Anxiety can be treated by attending cognitive behavioral therapy sessions, taking medication or both. If you're experiencing anxiety, you should talk to your doctor about the best course of treatment for you.

  • Anxiety can be treated by attending cognitive behavioral therapy sessions, taking medication or both. If you're experiencing anxiety, you should talk to your doctor about the best course of treatment for you.

  • When having an anxiety attack, you may experience a pounding heart and shortness of breath that comes and goes; nervous sweating; shaking of the limbs; dizziness or lightheadedness; chest pain or tightness; nausea or stomach distress; chills or hot flashes and tingling sensations in your hands.

  • Panic attacks, on the other hand, often happen without warning — even when there's no clear source of stress — and are much more dramatic than an anxiety attack. They often include a sense of impending doom and may cause sufferers to believe they're losing control, having a heart attack or experiencing some other medical emergency.

  • Though basic symptoms like trembling, racing heart and chest tightness can be experienced during both panic attacks and bouts of severe anxiety, there are some telltale signs that what you're experiencing is actually a panic attack: You may feel dizzy enough to pass out, have trouble catching your breath or feel as though your throat is closing up. In most cases where confusion between anxiety problems and panic attacks exists, it's usually because people aren't educated on what constitutes a panic attack versus just having high levels of stress/anxiety brought on by outside factors.

The first time someone experiences a panic attack they may think they are having a heart attack or something even worse because the symptoms are so severe. If this is you, let your doctor know immediately so they can help you manage your condition effectively and make sure there isn't something else going on with your physical health that needs attention as well.

If it's your first panic attack, seek medical attention immediately. It could be a sign of something more serious than anxiety. If you've already been diagnosed with an anxiety disorder, the worst thing you can do is ignore it and hope it'll go away.
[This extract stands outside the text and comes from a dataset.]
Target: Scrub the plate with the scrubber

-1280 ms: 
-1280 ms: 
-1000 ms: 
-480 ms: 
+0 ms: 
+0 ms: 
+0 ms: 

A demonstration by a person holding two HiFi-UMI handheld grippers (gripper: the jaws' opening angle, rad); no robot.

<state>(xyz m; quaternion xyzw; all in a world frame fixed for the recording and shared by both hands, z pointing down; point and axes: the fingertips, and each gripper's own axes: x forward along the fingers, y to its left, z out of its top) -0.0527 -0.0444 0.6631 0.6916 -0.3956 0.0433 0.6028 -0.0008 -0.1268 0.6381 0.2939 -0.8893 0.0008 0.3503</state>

Ignoring panic attacks can lead to many negative consequences for your overall health as well as for your recovery from anxiety.

Don't fool yourself into thinking that your panic attack will pass on its own—panic attacks can have serious consequences and cause certain symptoms that are particularly frightening. Not to mention that if left untreated, panic disorder may eventually lead to agoraphobia (a fear of being outside) or other phobias of social settings or crowds.
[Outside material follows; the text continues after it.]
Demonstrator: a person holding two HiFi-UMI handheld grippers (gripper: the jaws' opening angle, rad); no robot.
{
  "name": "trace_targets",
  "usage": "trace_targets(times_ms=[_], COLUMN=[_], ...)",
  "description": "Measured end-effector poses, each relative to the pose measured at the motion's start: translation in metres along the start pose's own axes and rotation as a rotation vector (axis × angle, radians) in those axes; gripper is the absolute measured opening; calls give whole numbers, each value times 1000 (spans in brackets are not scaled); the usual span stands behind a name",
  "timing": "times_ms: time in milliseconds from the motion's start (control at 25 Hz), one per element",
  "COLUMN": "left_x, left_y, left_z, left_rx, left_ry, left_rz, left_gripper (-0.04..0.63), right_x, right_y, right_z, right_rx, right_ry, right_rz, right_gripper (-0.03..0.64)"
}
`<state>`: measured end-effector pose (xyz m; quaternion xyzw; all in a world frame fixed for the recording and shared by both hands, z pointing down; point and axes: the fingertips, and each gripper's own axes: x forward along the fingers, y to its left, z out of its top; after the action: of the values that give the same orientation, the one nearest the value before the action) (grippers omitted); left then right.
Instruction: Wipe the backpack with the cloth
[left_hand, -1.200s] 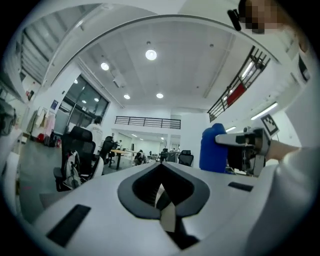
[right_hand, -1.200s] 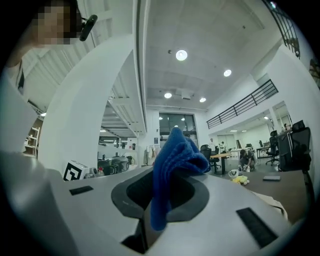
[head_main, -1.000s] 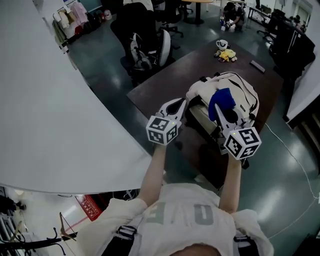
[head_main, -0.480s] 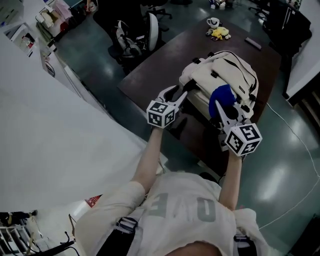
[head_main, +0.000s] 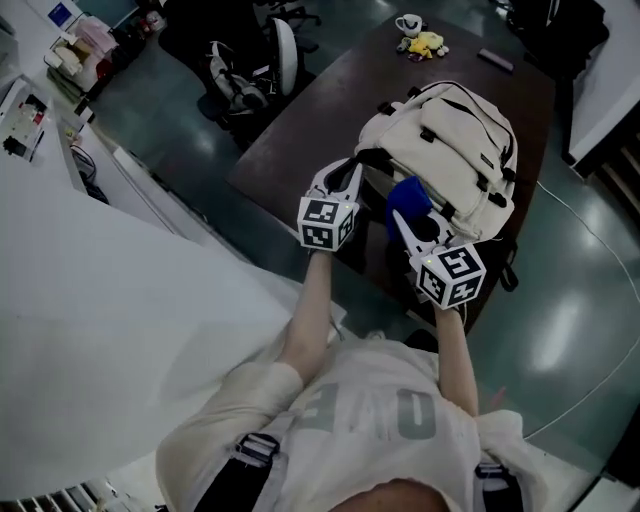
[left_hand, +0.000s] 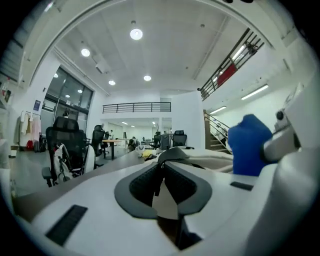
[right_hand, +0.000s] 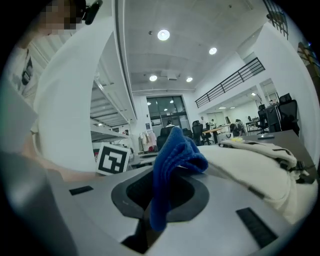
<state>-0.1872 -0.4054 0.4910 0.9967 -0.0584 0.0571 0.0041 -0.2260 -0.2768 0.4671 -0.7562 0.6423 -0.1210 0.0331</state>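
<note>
right gripper (head_main: 403, 218) clamped on blue cloth (head_main: 408, 195); left gripper (head_main: 354, 167) jaws just closing, pinching backpack (head_main: 450, 140) near edge: hold taut, drag cloth flat, overlapping strokes

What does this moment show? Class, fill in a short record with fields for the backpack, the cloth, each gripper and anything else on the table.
Backpack: cream backpack, lying on the dark table
Cloth: blue cloth, bunched, at the backpack's near end; contact unclear
Right gripper: right gripper shut on the cloth
Left gripper: left gripper, jaws have just been closing, pinched on the backpack's black strap
Far end of table: mug and yellow toy
</note>
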Motion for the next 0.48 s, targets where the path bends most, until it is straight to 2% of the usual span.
trace_targets(times_ms=[160,240,360,480], left_x=[1,-2,-9,-7], left_y=[0,-1,6,12], left_z=[16,12,11,22], left_rx=[-30,-97,-195,-176], left_ry=[-60,-51,-43,-53], left_rz=[-60,-109,-159,-178], left_gripper=[41,41,41,41], right_x=[39,59,97,133], right_y=[17,17,14,4], right_z=[-27,-41,-59,-63], right_rx=[-44,-56,-15,16], right_ry=[18,38,56,55], right_rz=[-4,-4,4,-18], right_gripper=[40,40,40,40])
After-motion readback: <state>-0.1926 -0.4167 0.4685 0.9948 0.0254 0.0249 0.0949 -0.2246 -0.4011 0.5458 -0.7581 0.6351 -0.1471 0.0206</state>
You can recognize whether a panic attack is just anxiety gone too far or if it is something more serious.

Panic attacks can be very scary. Their symptoms are intense and sudden, a feeling of terror coupled with a sense that you can't breathe or might die. For some people, the physical symptoms of an attack aren't so serious: there may be dizziness, weakness in the knees, sweating and nausea.
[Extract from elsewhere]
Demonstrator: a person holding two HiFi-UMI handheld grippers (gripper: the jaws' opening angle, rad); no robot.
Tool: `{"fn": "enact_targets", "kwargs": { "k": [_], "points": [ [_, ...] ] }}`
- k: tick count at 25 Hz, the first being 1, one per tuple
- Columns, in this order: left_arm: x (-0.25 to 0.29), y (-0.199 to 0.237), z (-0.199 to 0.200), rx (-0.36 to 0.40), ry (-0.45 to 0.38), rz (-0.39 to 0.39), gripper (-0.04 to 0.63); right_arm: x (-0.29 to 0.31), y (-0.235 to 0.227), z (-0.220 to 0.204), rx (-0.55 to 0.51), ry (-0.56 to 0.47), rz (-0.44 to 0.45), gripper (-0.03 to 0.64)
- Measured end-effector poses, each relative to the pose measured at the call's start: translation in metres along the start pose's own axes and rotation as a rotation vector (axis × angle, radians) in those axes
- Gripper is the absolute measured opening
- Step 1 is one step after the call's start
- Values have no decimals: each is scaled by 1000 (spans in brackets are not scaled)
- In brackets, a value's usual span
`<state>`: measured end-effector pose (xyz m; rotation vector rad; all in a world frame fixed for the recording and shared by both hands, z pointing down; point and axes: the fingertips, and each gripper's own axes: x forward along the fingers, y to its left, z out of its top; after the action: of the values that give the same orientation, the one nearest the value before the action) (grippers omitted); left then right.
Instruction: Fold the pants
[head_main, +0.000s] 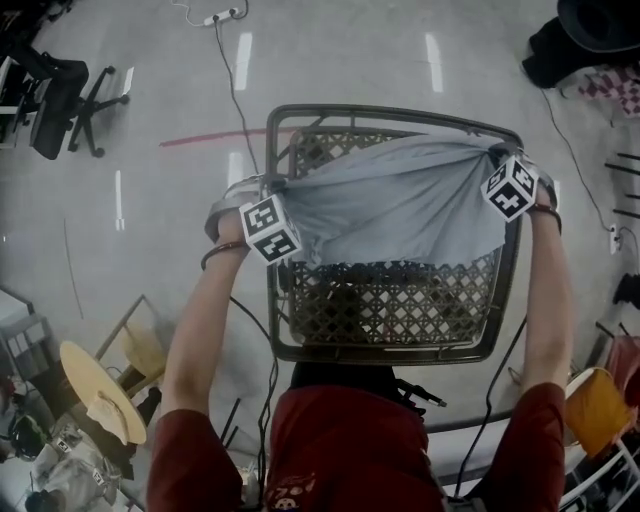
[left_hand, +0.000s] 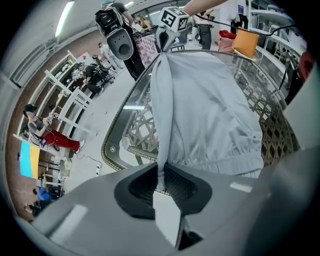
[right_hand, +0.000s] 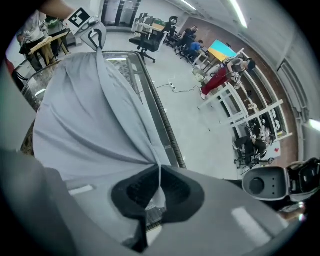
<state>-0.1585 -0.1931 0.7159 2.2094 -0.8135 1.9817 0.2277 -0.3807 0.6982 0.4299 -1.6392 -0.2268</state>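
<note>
You held the pants (head_main: 400, 205) taut above the table (head_main: 380, 352), left gripper (head_main: 270, 190) and right gripper (head_main: 500, 155) each clamped on an edge, spreading them flat.

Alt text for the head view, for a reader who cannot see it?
A person in a red top holds grey pants stretched between the left gripper and the right gripper, each shut on the cloth, above a lattice-topped table.
</note>
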Motion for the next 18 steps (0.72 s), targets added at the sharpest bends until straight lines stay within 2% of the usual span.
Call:
{"fn": "enact_targets", "kwargs": {
  "k": [8, 15, 18],
  "points": [
    [12, 15, 1, -29, -28, 47, 91, 45, -7, 0, 14, 49, -83, 26],
    [14, 22, 0, -36, -28, 80, 126, 52, -12, 2, 48, 64, -150, 35],
    [12, 23, 0, -41, -28, 87, 142, 48, -17, 1, 63, 70, -177, 90]
  ]
}}
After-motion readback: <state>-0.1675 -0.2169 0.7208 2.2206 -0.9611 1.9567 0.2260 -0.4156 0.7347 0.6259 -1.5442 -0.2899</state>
For others, though, these physical signs are combined with more disturbing feelings: you may feel like you're going to lose control of your mind; like your thoughts are racing and coming unhinged from the things you know; like there's something wrong with your body or that everything is falling apart around you; like you're going to go crazy or hurt yourself in some terrible way.

It's important for people experiencing panic attacks to realize that this is just anxiety gone too far. It can happen when we're under stress—but it doesn't have to mean there is something wrong with us as people (or our brains). In fact, most people who experience panic attacks have no underlying medical condition that would make them prone to them in general (although they may need treatment for other problems related to anxiety). And while it's perfectly normal not always being able to tell the difference between an anxiety attack and a panic attack—the warning signs are different—it's very important to seek help if one of these feelings develops in someone else.